In 1949 Hebb published his celebrated book, The Organization of Behaviour. The first assumption he made was that the synaptic connections among the neurons in the brain are constantly changing, and these synaptic changes form the basis of all learning and memory. As a result of these self-regulated changes, even a randomly connected neural network would soon organize itself into a pattern, and the pattern is ever-changing in response to feedbacks and sensory inputs. A kind of positive feedback is operative: Frequently used synapses grow stronger, and the seldom used synapses become weaker. The frequently used synapses eventually become so strong as to be locked in as memories. The memory patterns are not localized; they are widely distributed over the brain. Hebb was among the earliest to use the term ‘connectionist’ for such distributed memories.

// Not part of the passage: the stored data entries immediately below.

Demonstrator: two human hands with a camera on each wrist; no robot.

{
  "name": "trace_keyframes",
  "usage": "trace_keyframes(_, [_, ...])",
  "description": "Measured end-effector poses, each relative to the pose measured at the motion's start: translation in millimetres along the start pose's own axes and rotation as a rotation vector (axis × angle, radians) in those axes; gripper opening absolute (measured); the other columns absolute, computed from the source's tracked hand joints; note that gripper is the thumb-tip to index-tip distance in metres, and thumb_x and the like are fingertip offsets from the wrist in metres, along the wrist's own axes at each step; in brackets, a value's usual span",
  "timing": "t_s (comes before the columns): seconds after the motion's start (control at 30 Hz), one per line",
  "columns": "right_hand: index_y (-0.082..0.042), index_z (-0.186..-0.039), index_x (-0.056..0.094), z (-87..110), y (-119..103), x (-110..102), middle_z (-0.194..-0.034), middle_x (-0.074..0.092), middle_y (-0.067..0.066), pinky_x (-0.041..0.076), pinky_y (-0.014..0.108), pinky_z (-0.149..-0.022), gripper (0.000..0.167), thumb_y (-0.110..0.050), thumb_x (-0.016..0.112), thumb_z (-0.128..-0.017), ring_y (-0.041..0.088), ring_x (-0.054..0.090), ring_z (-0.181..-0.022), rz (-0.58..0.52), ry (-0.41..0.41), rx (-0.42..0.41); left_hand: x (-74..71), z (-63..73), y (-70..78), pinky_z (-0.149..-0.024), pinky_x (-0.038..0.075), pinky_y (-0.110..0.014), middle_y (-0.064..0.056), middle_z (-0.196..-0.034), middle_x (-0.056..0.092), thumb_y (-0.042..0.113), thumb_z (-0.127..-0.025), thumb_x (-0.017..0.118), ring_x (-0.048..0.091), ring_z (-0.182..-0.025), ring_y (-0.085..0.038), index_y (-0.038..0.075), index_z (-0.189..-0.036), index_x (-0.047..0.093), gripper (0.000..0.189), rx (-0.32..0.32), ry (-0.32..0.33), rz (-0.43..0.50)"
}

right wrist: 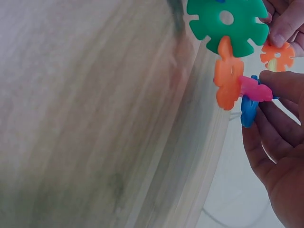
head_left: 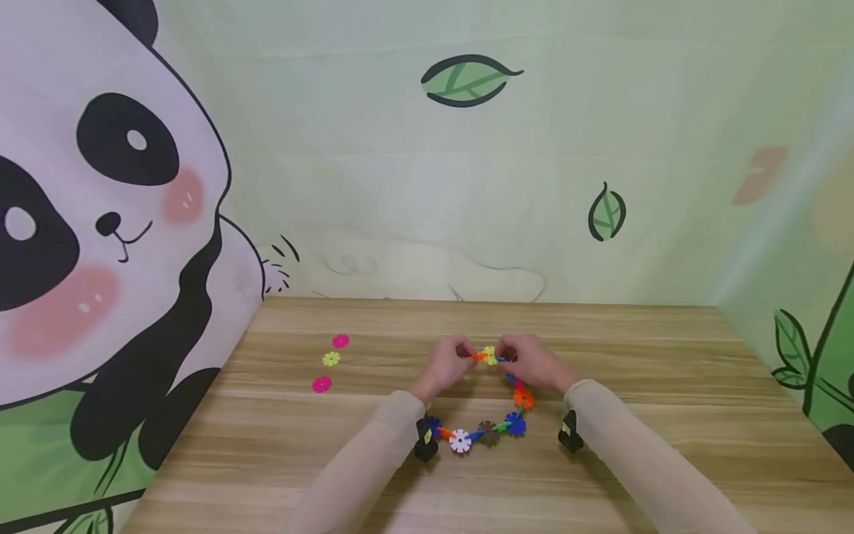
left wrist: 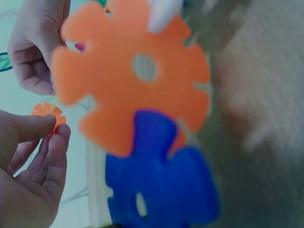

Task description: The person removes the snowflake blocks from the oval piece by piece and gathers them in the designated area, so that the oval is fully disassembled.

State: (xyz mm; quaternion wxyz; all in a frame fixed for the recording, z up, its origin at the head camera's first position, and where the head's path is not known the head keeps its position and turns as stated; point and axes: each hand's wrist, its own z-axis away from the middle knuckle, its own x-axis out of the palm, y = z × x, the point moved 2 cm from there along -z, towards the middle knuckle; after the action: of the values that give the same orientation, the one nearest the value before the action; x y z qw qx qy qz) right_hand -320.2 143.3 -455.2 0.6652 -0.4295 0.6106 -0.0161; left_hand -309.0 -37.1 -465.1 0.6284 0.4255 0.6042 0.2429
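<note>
A chain of interlocking snowflake discs loops over the wooden table between my hands. My left hand (head_left: 447, 365) pinches an orange snowflake disc (left wrist: 41, 111) between thumb and fingertips. Facing it, my right hand (head_left: 531, 361) grips a blue snowflake disc (right wrist: 248, 112) beside a pink disc (right wrist: 256, 90). A yellow disc (head_left: 490, 355) spans the space between the two hands. Toward me, the loop runs through a white disc (head_left: 460, 441), a brown disc (head_left: 488, 433) and a darker blue disc (head_left: 516, 424). In the left wrist view, a large orange disc (left wrist: 114, 71) hangs close to the camera.
Three loose discs lie left of the hands: a pink disc (head_left: 341, 340), a yellow-green disc (head_left: 330, 359) and another pink disc (head_left: 322, 384). Behind the wooden table (head_left: 634, 334) stands a pale green backdrop (head_left: 347, 148) with a printed panda and leaves.
</note>
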Motion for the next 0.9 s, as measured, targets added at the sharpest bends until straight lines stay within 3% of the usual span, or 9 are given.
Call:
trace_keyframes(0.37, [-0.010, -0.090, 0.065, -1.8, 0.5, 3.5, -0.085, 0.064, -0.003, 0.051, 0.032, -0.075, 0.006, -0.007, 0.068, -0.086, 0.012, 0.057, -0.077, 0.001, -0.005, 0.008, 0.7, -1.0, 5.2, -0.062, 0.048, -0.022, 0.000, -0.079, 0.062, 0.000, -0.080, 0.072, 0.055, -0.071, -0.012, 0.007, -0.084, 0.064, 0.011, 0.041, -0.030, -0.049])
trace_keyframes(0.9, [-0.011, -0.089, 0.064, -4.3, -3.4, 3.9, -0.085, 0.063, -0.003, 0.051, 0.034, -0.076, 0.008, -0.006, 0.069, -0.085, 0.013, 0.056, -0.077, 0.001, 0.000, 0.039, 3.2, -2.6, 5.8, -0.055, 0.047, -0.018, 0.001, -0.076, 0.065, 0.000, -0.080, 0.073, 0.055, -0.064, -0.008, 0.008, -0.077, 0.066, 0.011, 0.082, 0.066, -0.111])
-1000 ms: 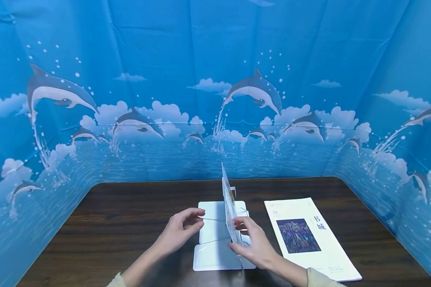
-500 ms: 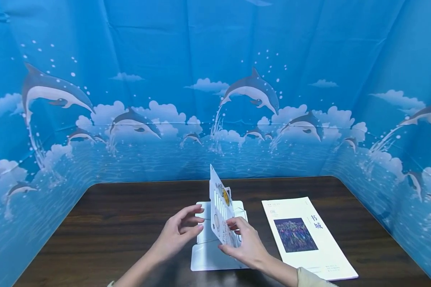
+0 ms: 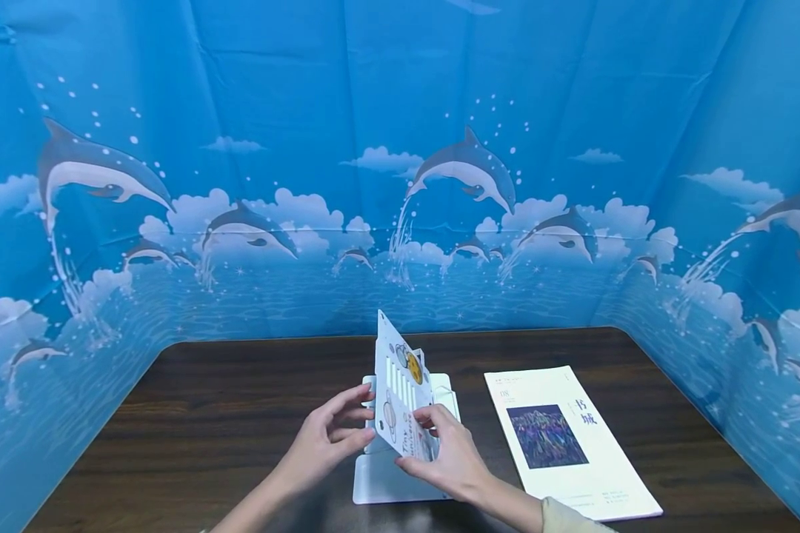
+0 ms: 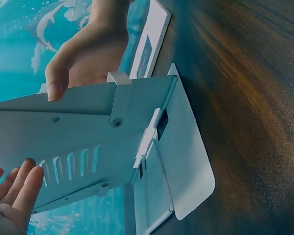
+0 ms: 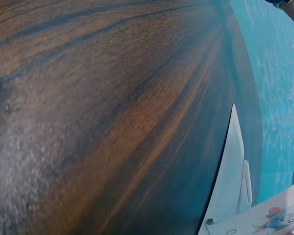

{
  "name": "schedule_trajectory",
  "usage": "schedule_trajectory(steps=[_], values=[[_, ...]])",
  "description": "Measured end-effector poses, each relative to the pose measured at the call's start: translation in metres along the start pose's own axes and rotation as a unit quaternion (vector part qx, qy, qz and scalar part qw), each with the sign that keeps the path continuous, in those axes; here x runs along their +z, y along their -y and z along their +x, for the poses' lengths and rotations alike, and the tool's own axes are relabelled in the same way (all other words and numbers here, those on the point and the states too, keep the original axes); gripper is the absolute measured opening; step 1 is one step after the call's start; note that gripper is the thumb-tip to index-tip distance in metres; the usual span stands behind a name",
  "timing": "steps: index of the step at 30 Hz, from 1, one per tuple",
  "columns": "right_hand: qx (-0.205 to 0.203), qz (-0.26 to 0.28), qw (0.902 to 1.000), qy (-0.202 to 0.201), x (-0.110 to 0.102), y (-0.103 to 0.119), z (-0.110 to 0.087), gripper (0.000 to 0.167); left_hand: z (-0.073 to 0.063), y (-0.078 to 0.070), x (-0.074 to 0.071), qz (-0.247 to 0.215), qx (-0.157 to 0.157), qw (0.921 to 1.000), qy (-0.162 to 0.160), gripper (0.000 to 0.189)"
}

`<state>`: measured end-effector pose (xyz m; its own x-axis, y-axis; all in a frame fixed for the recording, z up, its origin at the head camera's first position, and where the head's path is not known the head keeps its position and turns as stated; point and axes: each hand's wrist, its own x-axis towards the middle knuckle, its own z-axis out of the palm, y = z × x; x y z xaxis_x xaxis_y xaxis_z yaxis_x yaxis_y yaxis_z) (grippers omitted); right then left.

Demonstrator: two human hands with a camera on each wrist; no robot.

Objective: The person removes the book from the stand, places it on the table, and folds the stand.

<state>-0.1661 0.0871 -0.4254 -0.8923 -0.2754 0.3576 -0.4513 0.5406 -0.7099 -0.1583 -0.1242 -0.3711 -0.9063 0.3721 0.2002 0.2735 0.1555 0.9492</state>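
Note:
A white hinged book stand stands partly unfolded at the table's middle. Its raised panel [image 3: 388, 352] has slots and a cartoon planet print with the words "Tiny Universe"; its base plate [image 3: 395, 485] lies flat below. My right hand [image 3: 455, 460] pinches the panel's near edge, thumb on one face and fingers on the other. To the left, my left hand [image 3: 323, 437] has loosely extended fingers close by the panel's edge. The left wrist view shows the panel's plain back [image 4: 83, 134], with a small bent clip [image 4: 120, 100]. The right hand is outside the right wrist view.
A white magazine [image 3: 613, 459] with a dark picture lies to the right of the stand. The dark wooden table [image 3: 240, 385] meets a blue dolphin-print curtain [image 3: 347, 148] at its back and sides.
The right hand has turned the panel from nearly edge-on toward the left, so its printed face now shows. The left hand has stayed beside it, and the view has shifted slightly.

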Motion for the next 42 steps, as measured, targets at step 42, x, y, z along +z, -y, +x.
schedule_trajectory(steps=[42], values=[[-0.024,0.054,0.9903,0.126,0.006,-0.021,-0.002,0.061,-0.032,0.016,-0.029,-0.094,-0.094,0.9903,-0.038,0.066]])
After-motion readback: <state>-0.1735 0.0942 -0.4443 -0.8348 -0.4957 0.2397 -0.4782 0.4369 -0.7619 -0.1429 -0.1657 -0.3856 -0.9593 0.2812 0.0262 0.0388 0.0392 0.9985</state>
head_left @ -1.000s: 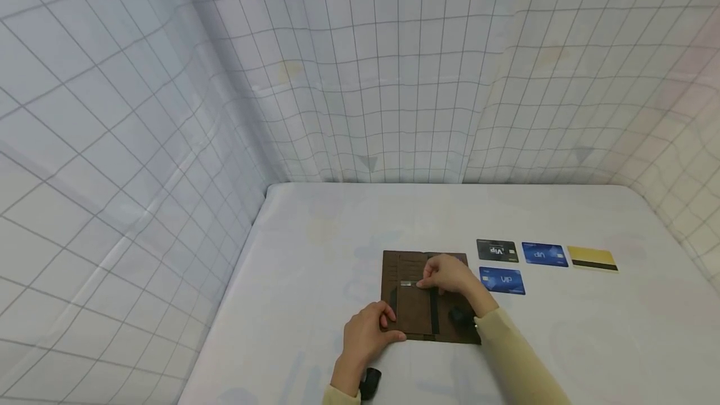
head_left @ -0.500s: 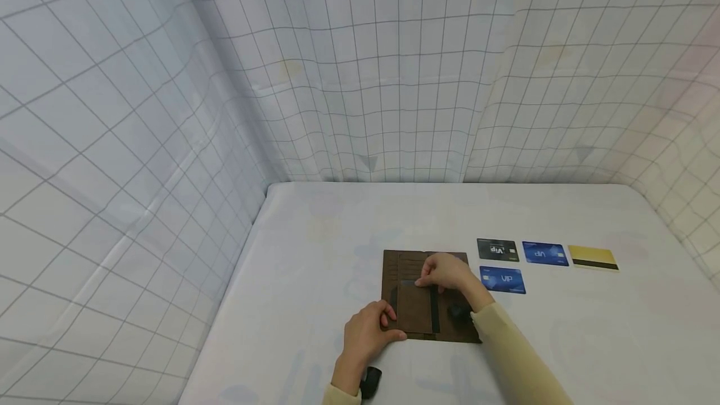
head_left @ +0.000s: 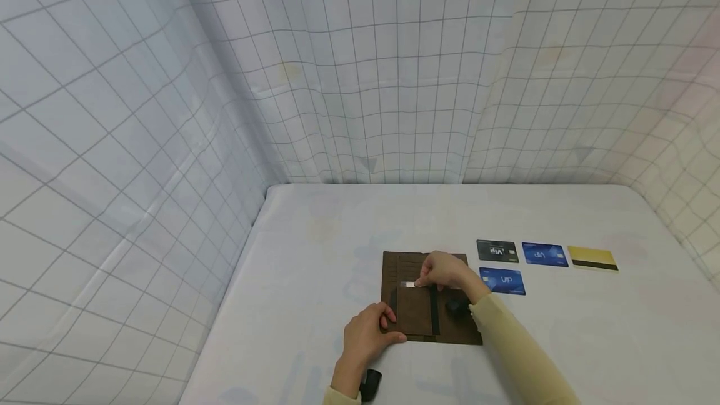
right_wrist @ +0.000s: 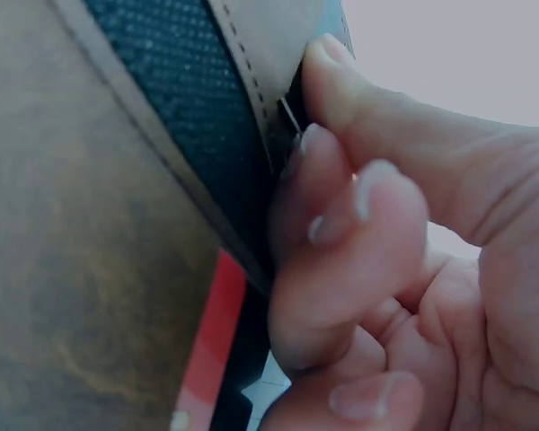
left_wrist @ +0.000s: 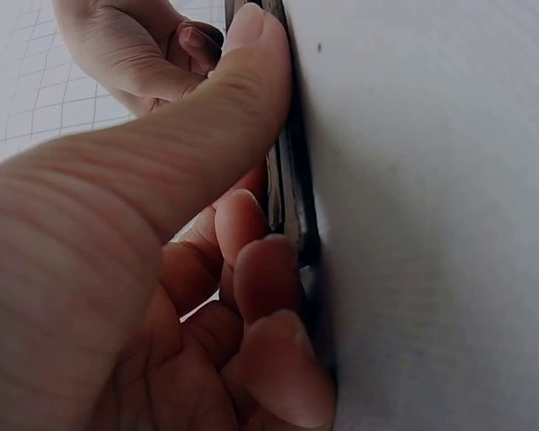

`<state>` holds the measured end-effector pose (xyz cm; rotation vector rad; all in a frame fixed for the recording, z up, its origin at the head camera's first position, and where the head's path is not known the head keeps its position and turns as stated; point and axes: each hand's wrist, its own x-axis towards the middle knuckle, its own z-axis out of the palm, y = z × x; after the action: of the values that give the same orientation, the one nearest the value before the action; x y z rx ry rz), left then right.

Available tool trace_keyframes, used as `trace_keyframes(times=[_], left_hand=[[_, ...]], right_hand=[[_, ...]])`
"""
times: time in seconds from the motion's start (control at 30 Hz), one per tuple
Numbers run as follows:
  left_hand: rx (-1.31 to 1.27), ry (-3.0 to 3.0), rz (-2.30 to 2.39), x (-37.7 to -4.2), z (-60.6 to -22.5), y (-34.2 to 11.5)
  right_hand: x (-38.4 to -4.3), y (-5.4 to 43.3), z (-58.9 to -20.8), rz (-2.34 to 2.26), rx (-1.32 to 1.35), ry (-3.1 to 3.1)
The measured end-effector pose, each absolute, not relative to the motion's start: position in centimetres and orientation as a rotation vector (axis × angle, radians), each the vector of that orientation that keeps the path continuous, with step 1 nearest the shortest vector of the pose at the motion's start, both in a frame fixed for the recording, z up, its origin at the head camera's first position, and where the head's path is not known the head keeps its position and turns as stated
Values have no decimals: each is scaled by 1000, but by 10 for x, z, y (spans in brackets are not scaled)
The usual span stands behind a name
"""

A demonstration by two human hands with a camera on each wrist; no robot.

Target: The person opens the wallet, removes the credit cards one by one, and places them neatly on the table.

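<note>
A brown wallet (head_left: 415,311) lies unfolded on the white table, card slots along its far part and a pocket panel in the middle. My left hand (head_left: 367,332) holds the wallet's near-left corner, its thumb along the near edge and fingers curled at the left side. At the pocket's far edge, my right hand (head_left: 444,269) pinches a thin glossy card (head_left: 408,284), of which a pale strip shows above the pocket. The rest of that card is hidden. In the right wrist view, thumb and forefinger meet beside the stitched pocket edge (right_wrist: 242,63); a red strip (right_wrist: 214,323) shows lower down.
To the wallet's right lie a black VIP card (head_left: 497,251), a blue VIP card (head_left: 544,254) and a yellow card (head_left: 592,258) in a row. Another blue VIP card (head_left: 502,280) lies in front of the black one. White grid-patterned cloth (head_left: 371,80) hangs behind the table.
The strip above the pocket goes from grey to dark, then to bright white. My right hand shifts very slightly left; the left hand stays at the corner.
</note>
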<state>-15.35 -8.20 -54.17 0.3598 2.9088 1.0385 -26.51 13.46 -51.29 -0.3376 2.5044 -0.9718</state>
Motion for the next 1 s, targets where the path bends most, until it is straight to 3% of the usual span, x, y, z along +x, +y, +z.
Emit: trace_keyframes(times=[1.0], left_hand=[[362,2908,1034,-153,-542,-82]], right_hand=[[-268,138,-513,-1009,-327,2523]])
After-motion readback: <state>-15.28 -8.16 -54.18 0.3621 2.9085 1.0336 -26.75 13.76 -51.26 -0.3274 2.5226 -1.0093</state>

Hebb made a second assumption: The selective strengthening of the synapses among the neuron cells by the nerve impulses causes the brain to organize itself into cell assemblies. These are subsets of several thousand neurons in which the circulating nerve impulses reinforce themselves, and continue to circulate. They were assumed to be the basic building blocks of information. One such block may correspond to, say, a flash of light, another to a particular sound, a third to a portion of a concept, etc. These blocks are not physically isolated. A neuron may belong to several such blocks simultaneously. Because of this overlap among blocks, activation of one cell assembly or block may trigger a response in many others bocks as well. Consequently, these blocks rapidly organize themselves into more complex concepts, something not possible for a block in isolation.

Hebb’s work provided a model for the essence of thought processes.

Rochester et al. (1956) verified Hebb’s ideas by modelling on a computer what were among the first ANNs ever. Their work was also one of the earliest in which a computer was used not just for number crunching, but for simulation studies. Cell assemblies and other forms of emergent behaviour were observed on the computer screen, beginning from a random or uniform configuration.

The term 'processing element (PE)' (or 'perceptron') is used for the basic input-output unit of an ANN which can transform a synaptic input signal into an output signal.

An ANN can be made to evolve and learn. The training of an ANN amounts to strengthening or weakening the connections (synapses) among the PEs, depending on the extent to which the output is the desired one. There are various approaches for doing this; e.g. supervised learning: A series of typical inputs are given, along with the desired outputs. The ANN calculates the root-mean-square error between the desired output and the actual output. The connection weights (wij) among the PEs are then adjusted to minimize this error, and the output is recalculated using the same input data. The whole process is repeated cyclically until the connection weights have settled to an optimum set of values.

The figure below illustrates the idea that a neuron fires if the weighted sum of the input exceeds a threshold value.

An important feature of neural networks has been pointed out by Kurzweil (1998). It is the selective destruction of information. This is something so important that it can be regarded as the essence of all computation and intelligence. An enormous amount of information flow occurs in a neural network. Each neuron receives thousands of continuous signals. But finally it either fires or does not fire, reducing all the input to a single bit of information, namely the binary 0 or 1.